Wherever the string "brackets" turns up in the data, copy the whole line.

★ ★ ★ ★

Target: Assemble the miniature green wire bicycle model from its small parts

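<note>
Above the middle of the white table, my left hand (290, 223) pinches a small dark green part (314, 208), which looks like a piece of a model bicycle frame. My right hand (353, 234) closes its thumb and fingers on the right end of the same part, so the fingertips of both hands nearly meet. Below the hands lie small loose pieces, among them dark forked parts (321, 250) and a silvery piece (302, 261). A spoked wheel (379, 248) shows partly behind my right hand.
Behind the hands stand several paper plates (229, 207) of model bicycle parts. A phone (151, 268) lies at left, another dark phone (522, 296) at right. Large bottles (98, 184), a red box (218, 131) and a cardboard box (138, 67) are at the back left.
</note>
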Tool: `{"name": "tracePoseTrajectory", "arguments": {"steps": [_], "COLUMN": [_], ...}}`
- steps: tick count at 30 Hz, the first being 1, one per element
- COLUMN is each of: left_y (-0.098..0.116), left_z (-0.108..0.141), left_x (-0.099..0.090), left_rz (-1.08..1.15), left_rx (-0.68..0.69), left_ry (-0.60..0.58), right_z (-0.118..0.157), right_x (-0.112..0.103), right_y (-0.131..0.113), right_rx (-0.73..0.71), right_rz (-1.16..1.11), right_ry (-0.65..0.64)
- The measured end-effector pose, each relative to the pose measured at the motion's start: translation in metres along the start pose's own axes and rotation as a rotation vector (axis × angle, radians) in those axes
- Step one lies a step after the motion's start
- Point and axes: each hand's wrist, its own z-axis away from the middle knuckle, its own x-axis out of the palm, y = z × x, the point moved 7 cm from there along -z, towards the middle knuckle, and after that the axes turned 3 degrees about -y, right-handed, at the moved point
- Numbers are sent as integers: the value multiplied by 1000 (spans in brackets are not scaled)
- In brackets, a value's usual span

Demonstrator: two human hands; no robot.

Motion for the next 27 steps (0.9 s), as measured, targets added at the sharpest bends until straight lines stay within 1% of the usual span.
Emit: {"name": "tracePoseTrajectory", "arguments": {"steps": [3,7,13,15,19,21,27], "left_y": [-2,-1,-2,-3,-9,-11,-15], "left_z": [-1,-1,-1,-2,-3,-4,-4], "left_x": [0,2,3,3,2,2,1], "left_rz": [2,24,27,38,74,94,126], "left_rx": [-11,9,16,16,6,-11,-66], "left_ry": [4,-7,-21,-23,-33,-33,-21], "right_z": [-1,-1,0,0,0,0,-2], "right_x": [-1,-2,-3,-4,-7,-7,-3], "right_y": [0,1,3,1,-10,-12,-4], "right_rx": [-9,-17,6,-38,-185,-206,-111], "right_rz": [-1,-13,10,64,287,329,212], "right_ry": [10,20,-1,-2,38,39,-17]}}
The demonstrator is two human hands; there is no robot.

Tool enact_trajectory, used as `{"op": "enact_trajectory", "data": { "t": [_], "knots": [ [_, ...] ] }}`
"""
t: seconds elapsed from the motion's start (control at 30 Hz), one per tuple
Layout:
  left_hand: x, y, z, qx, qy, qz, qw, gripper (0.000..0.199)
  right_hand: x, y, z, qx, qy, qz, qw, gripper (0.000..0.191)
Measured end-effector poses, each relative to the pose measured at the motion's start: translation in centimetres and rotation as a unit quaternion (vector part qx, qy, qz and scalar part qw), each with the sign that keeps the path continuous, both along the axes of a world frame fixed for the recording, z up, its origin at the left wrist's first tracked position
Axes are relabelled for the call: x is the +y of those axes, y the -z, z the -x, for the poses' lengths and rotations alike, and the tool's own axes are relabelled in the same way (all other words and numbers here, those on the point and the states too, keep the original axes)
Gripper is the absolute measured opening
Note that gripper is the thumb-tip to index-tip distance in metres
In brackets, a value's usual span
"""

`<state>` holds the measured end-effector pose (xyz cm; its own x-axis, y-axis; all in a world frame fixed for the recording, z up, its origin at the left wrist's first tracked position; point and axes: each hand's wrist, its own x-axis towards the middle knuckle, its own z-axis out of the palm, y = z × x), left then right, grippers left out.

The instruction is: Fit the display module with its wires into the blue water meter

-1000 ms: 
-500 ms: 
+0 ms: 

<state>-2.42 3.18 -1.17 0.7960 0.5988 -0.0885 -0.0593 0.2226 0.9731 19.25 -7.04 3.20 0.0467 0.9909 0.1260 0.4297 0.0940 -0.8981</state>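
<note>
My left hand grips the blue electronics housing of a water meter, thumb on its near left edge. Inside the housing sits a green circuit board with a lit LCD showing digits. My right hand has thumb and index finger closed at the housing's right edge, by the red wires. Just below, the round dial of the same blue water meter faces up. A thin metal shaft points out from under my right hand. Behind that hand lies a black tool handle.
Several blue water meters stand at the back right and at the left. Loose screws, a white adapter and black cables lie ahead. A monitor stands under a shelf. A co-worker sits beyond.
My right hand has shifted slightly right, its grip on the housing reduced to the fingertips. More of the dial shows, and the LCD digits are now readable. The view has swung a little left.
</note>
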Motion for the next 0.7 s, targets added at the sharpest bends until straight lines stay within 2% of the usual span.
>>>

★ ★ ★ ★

Output of the exercise:
- Numbers are sent as integers: the value multiplied by 1000 (spans in brackets are not scaled)
- In brackets, a value's usual span
In brackets, a value's usual span

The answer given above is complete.